General appearance of diluted 1 : 20 (v/v) oil-in-water emulsions (oil 10% w/w) initially stabilized with 0.5% w/w ChN, 0.5% w/w WPI or 0.5% w/w SCn (A) after 2 h following the addition of the buffer solution (phosphate buffer 10 mM, pH 7.0, 5 mM CaCl2), and (B) after 2 h following incubation with the duodenal components: lipase (1.6 mg mL−1) and bile extract (5 mg mL−1) (at T = 37 °C, 5 mM CaCl2, pH 7.0).
Fig. 1 General appearance of diluted 1[thin space (1/6-em)]:[thin space (1/6-em)]20 (v/v) oil-in-water emulsions (oil 10% w/w) initially stabilized with 0.5% w/w ChN, 0.5% w/w WPI or 0.5% w/w SCn (A) after 2 h following the addition of the buffer solution (phosphate buffer 10 mM, pH 7.0, 5 mM CaCl2), and (B) after 2 h following incubation with the duodenal components: lipase (1.6 mg mL−1) and bile extract (5 mg mL−1) (at T = 37 °C, 5 mM CaCl2, pH 7.0).

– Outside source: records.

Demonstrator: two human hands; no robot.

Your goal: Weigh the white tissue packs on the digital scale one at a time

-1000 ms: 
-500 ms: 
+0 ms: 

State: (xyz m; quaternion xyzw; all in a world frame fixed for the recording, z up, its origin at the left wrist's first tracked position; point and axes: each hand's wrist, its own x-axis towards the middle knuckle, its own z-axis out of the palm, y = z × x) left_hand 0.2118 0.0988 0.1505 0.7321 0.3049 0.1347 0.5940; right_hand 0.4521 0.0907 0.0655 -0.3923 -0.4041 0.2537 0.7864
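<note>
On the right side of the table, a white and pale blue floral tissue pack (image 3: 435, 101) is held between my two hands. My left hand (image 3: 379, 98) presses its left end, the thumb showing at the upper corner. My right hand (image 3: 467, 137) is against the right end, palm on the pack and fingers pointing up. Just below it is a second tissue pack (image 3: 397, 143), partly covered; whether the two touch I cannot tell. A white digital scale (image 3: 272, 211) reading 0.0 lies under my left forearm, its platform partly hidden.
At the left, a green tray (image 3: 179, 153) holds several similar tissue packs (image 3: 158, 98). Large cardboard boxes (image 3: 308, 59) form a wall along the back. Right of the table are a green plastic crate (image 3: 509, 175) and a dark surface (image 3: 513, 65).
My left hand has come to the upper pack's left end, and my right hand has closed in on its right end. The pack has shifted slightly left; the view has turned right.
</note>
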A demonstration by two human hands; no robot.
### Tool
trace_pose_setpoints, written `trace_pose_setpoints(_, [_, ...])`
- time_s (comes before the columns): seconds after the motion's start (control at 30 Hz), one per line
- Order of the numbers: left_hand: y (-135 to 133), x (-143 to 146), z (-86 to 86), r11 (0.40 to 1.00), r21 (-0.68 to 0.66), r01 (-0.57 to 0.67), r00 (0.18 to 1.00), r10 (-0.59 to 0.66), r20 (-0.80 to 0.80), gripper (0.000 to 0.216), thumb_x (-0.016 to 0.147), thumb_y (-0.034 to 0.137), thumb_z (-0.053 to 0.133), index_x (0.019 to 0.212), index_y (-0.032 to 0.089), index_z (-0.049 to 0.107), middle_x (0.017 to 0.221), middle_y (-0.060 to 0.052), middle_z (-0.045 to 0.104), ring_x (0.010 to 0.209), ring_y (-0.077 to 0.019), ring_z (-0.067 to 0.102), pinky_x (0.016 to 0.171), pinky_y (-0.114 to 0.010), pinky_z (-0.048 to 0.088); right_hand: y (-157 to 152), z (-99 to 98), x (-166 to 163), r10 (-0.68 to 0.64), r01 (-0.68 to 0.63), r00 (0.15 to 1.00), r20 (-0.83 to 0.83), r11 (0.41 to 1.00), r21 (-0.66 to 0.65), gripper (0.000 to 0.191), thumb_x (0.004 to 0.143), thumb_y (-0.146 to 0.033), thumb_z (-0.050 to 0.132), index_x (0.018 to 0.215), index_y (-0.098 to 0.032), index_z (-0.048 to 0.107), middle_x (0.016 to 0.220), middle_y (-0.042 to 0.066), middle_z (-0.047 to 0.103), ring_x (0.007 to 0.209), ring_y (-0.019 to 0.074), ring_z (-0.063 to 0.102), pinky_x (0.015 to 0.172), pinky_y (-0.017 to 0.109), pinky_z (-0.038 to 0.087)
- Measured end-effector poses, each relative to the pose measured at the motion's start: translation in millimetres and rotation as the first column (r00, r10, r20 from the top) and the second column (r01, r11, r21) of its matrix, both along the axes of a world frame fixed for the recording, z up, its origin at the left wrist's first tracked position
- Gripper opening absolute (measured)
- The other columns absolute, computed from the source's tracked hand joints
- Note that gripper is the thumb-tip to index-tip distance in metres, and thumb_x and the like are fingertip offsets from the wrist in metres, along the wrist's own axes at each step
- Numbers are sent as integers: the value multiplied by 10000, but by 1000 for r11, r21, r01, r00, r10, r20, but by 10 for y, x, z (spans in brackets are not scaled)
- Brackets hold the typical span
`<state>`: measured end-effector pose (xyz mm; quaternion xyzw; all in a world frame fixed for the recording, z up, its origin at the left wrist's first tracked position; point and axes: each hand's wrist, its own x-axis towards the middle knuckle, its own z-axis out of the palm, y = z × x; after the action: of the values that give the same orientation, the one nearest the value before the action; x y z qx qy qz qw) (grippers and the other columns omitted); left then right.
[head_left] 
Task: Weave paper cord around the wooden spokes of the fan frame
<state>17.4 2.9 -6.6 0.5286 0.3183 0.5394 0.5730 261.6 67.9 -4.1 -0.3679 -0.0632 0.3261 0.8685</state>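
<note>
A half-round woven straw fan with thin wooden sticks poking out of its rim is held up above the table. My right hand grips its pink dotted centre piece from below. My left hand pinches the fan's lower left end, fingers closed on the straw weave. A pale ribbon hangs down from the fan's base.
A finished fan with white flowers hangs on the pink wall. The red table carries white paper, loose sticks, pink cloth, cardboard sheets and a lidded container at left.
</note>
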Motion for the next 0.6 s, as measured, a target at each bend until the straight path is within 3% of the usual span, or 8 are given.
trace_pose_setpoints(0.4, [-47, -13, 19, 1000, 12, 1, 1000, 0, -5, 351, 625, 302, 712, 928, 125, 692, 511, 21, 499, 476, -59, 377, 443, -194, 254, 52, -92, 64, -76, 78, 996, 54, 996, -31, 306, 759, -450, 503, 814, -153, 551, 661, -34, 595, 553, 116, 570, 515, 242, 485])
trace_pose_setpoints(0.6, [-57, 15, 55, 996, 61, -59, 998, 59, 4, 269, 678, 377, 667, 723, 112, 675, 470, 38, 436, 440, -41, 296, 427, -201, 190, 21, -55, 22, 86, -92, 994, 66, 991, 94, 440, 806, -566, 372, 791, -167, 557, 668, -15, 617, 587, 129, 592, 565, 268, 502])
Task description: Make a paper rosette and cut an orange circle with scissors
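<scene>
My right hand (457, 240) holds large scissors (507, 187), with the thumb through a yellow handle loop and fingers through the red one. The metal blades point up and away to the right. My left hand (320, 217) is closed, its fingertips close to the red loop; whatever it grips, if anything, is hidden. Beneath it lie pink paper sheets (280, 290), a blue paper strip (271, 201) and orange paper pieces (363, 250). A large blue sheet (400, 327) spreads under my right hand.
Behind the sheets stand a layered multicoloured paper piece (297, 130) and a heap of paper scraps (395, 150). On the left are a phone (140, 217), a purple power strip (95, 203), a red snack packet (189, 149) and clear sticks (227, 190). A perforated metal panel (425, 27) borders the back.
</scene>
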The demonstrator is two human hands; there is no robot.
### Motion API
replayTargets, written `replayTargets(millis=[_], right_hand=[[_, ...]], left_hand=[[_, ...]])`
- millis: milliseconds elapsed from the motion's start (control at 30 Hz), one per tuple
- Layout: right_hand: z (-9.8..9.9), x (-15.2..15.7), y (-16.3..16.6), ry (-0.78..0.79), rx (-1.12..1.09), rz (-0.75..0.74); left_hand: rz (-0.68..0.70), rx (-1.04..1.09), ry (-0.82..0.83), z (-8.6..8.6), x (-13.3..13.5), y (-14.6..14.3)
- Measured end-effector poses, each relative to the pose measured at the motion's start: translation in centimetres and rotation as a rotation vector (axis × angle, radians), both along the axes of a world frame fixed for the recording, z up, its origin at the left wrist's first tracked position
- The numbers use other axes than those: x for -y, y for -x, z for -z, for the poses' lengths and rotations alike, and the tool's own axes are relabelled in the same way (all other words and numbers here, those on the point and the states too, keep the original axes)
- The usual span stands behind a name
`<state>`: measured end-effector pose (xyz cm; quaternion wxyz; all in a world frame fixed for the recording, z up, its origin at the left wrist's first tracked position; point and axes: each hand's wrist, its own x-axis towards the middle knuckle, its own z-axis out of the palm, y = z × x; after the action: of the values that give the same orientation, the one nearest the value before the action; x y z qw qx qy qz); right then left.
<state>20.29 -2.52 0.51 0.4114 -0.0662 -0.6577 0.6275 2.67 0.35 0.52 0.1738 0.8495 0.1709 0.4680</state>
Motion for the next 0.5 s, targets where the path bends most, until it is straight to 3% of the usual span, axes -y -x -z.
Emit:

3.2 Size of lipid droplets

The impact of lipid digestion of sunflower oil-in-water emulsions on their droplet size was also explored. The mean particle diameter of the emulsions was measured before and after they were subjected to the in vitro lipid digestion model (Fig. 2). Before digestion, the mean droplet diameter was fairly similar (d43 = 5–7 μm) for all the samples. After digestion, the ChN-stabilized emulsions presented only a slight increase in their particle size (d43 = 9 μm), pointing to the extreme stability toward coalescence of this system. It has been reported that the ChN-stabilized emulsions are particularly stable toward coalescence26 and this is also reflected in their resistance under duodenal digestion conditions. In contrast, there was a dramatic increase in the mean particle diameter of the lipid droplets of the WPI- and SCn-stabilized emulsions compared to the same samples analyzed before digestion; i.e. the d43 value increased from around 6 μm to approximately 70 μm (Fig. 2). The substantial increase in the mean particle diameter of the milk protein-stabilized emulsions indicates extensive droplet coalescence which could originate from the displacement of the proteins by the bile salts and the lipase components on the interface, promoting in this way the production of free fatty acids (FFAs) and mono-acylglycerols (MAG) at the droplet surfaces upon lipid hydrolysis by pancreatic lipase, since these lipophilic (low HLB number) surface active substances are ineffective at stabilizing oil-in-water emulsions against coalescence.38 Similar results for WPI- and SCn-stabilized emulsions under comparable digestion conditions have been reported elsewhere.12,39
Mean droplet diameter (d43) of emulsions stabilized by ChN (0.5% w/w), WPI (0.5% w/w) and SCn (0.5% w/w), before and after the in vitro lipid digestion, with lipase (1.6 mg mL−1) and bile extract (5 mg mL−1, at T = 37 °C, 5 mM CaCl2, pH 7.0, hydrolysis time 2 h).
Fig. 2 Mean droplet diameter (d43) of emulsions stabilized by ChN (0.5% w/w), WPI (0.5% w/w) and SCn (0.5% w/w), before and after the in vitro lipid digestion, with lipase (1.6 mg mL−1) and bile extract (5 mg mL−1, at T = 37 °C, 5 mM CaCl2, pH 7.0, hydrolysis time 2 h).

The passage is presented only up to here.